* EXERCISE OBJECTIVE *
Take each line from the entries that holds "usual" and copy it out.

Start of MATERIAL FOR THIS EXERCISE

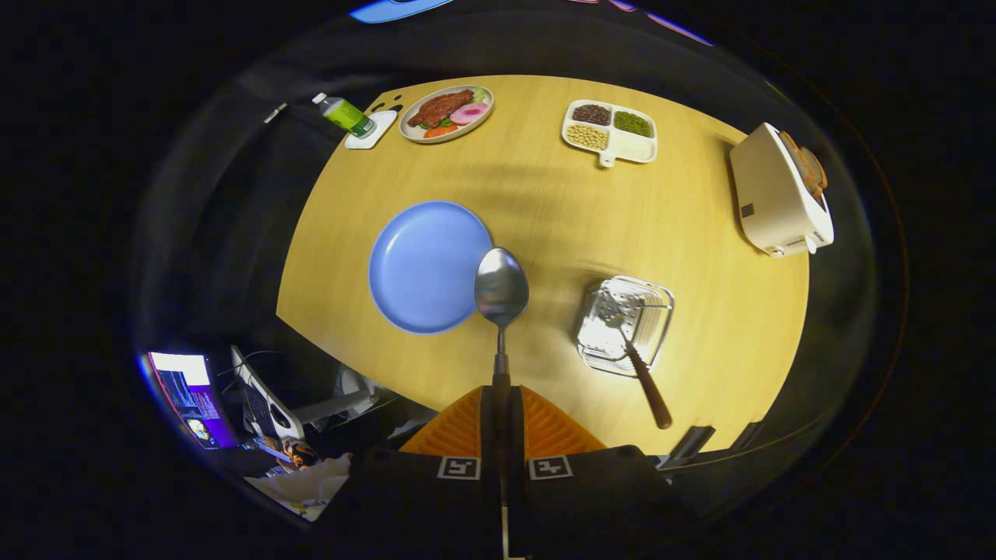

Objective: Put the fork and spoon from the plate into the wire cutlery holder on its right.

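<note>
while the hand-held gripper (501,389) pinches a shiny metal spoon (501,294) by its handle, the round blue plate (424,266) sits bare just ahead.

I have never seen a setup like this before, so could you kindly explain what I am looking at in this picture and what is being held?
There is no robot arm here: a person carries a hand-held two-finger gripper, and a fisheye camera riding on it looks forward along the fingers, high over a wooden table. The fingers are shut on a spoon, its bowl pointing ahead, beside an empty blue plate. To the right stands the wire cutlery holder with the fork already in it, handle sticking out. Farther off are a toaster, a divided dish of beans, a plate of food and a bottle.
</note>
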Tool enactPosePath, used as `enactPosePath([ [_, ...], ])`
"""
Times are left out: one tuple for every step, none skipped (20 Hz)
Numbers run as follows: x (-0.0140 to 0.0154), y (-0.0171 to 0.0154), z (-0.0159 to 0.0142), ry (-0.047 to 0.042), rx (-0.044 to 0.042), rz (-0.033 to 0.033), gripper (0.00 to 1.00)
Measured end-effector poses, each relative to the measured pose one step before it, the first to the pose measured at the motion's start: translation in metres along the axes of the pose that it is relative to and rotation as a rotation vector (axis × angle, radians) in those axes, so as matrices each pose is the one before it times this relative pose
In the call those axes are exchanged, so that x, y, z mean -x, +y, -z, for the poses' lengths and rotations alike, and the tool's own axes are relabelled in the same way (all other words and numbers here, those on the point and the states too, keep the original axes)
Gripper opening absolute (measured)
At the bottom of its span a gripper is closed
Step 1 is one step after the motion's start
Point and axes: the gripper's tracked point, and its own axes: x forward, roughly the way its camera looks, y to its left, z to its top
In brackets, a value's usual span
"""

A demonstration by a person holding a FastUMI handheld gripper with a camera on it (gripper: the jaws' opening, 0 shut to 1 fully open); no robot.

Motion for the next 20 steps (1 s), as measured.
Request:
enactPosePath([
  [0.00230,-0.01173,0.00270,0.00522,-0.00132,0.01562,0.08],
  [0.00052,-0.00928,0.00234,0.00504,-0.00389,0.01101,0.08],
  [0.00101,-0.00789,0.00224,0.00558,-0.00821,0.00369,0.08],
  [-0.00021,-0.00668,0.00344,0.01241,-0.00326,0.00069,0.08],
  [-0.00034,-0.00738,0.00324,0.01886,-0.00047,0.00420,0.08],
  [0.00188,-0.00868,0.00451,0.02366,0.00151,0.00979,0.08],
  [-0.00157,-0.00917,0.00233,0.02271,0.00145,0.01313,0.08],
  [-0.00232,-0.00898,0.00152,0.02132,0.00761,0.01778,0.08],
  [-0.00215,-0.00606,0.00090,0.02170,0.01048,0.00876,0.08],
  [-0.00224,-0.00254,0.00134,0.02755,0.00354,0.00029,0.08],
  [-0.00277,-0.00325,0.00116,0.02846,-0.00034,0.00363,0.08],
  [-0.00197,0.00657,-0.00524,0.01990,0.00043,0.00201,0.08],
  [-0.00162,0.00004,-0.00201,0.01309,0.00201,-0.00211,0.08],
  [-0.00121,-0.00913,-0.00106,0.00913,-0.00078,-0.00699,0.08],
  [-0.00203,0.00027,-0.00424,0.00840,-0.00156,-0.00760,0.08],
  [-0.00535,0.00762,-0.00506,0.01288,-0.00535,-0.00572,0.08],
  [0.00091,-0.00899,-0.00120,0.01432,-0.01091,-0.00092,0.08],
  [-0.00214,-0.00120,-0.00177,0.01298,-0.00615,0.00069,0.08],
  [-0.00172,-0.00002,-0.00206,0.01208,0.00374,0.00134,0.08],
  [-0.00187,-0.00102,-0.00142,0.01107,0.00721,0.00099,0.08],
])
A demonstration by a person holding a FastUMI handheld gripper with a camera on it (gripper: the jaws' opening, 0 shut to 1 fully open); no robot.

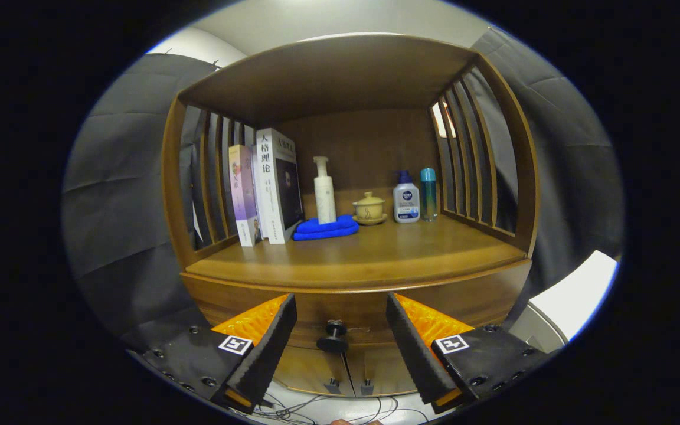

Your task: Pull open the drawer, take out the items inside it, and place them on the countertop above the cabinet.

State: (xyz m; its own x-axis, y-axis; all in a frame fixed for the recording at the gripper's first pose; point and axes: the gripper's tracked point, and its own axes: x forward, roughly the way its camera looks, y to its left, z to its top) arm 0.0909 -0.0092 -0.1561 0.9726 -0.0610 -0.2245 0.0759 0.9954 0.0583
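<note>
A wooden cabinet stands ahead of me, its drawer (pixel 352 313) shut under the countertop (pixel 375 254). The drawer's dark round knob (pixel 333 337) lies between my two fingers, a little beyond their tips and nearer the left one. My gripper (pixel 340 348) is open, with nothing held; both fingers hang in front of the drawer face without touching it. What the drawer holds is hidden.
On the countertop stand two books (pixel 263 189), a white pump bottle (pixel 324 192), a blue cloth (pixel 325 228), a lidded cup on a saucer (pixel 369 208) and two small bottles (pixel 414 198). Slatted sides and a top board enclose it. Two doors (pixel 346 372) sit below; cables lie on the floor.
</note>
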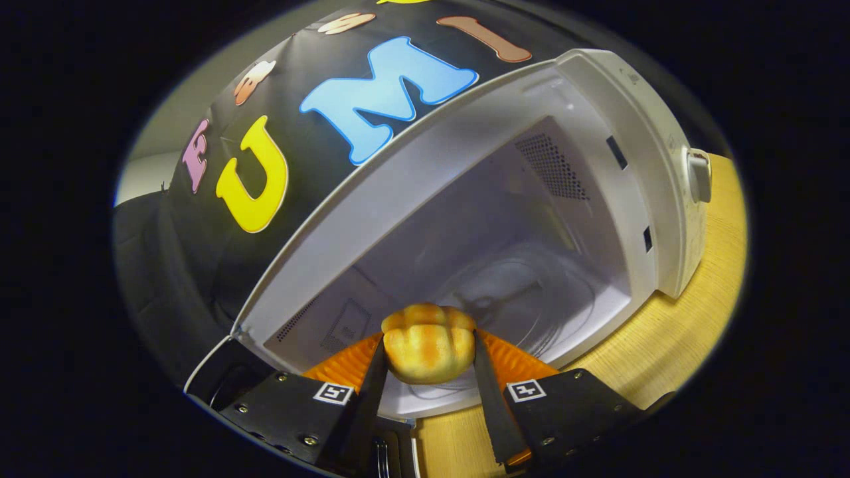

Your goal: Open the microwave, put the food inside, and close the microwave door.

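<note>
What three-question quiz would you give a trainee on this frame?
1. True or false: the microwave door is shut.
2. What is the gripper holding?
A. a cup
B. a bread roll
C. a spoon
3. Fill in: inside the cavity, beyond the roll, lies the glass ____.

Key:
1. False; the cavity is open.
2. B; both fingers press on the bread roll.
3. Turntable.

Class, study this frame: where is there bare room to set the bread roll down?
The glass turntable inside the open microwave lies bare beyond the gripper, shut on the bread roll. Wooden table beside the microwave is bare too. Crowded between the fingers.
</note>
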A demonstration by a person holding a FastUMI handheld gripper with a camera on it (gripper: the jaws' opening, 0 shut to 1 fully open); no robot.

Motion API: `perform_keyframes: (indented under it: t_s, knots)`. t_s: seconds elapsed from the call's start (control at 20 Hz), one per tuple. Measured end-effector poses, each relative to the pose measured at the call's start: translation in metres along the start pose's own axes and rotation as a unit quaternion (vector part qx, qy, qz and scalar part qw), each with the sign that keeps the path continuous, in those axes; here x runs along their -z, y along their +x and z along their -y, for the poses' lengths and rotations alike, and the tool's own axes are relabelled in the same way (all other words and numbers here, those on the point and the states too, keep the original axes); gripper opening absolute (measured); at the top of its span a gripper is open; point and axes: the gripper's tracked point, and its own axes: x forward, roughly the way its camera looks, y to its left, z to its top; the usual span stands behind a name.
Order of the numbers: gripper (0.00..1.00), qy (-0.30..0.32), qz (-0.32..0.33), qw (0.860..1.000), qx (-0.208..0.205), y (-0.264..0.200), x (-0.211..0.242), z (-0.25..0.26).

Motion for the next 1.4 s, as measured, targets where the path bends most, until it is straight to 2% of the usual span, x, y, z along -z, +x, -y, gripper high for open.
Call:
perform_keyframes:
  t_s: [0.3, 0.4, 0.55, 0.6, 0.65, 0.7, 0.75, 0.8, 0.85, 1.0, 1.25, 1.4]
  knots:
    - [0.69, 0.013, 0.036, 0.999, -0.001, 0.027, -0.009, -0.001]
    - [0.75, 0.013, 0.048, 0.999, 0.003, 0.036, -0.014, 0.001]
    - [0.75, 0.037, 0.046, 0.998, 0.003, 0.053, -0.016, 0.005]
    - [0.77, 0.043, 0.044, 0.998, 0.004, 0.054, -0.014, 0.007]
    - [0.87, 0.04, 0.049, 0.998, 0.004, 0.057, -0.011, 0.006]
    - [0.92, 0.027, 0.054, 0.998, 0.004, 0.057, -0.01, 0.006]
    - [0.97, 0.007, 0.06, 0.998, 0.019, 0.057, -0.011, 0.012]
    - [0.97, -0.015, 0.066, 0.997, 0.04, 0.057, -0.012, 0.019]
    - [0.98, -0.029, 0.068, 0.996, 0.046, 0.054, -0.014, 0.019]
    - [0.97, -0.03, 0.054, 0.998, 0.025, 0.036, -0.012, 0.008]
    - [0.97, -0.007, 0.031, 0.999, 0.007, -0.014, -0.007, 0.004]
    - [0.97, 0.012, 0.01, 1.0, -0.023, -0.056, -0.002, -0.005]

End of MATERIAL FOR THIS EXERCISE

* RESPONSE TO THIS TASK *
In brackets, a value's usual span
Motion API: `perform_keyframes: (indented under it: t_s, knots)`. t_s: seconds elapsed from the call's start (control at 20 Hz), one per tuple. Measured end-effector poses, each relative to the pose measured at the call's start: translation in metres along the start pose's own axes and rotation as a unit quaternion (vector part qx, qy, qz and scalar part qw), each with the sign that keeps the path continuous, in those axes; here x runs along their -z, y along their +x and z along their -y, for the poses' lengths and rotations alike, and the tool's own axes are relabelled in the same way (all other words and numbers here, those on the point and the states too, keep the original axes); gripper opening absolute (measured); at the top of its span a gripper is open; point and axes: the gripper's tracked point, and its own axes: x forward, roughly the way its camera looks, y to its left, z to its top; the usual span stands behind a name.
Motion for the next 1.4 s, as measured, targets where the path bends most, until it is straight to 2% of the usual span, x, y, z along -z, +x, -y, gripper high for open.

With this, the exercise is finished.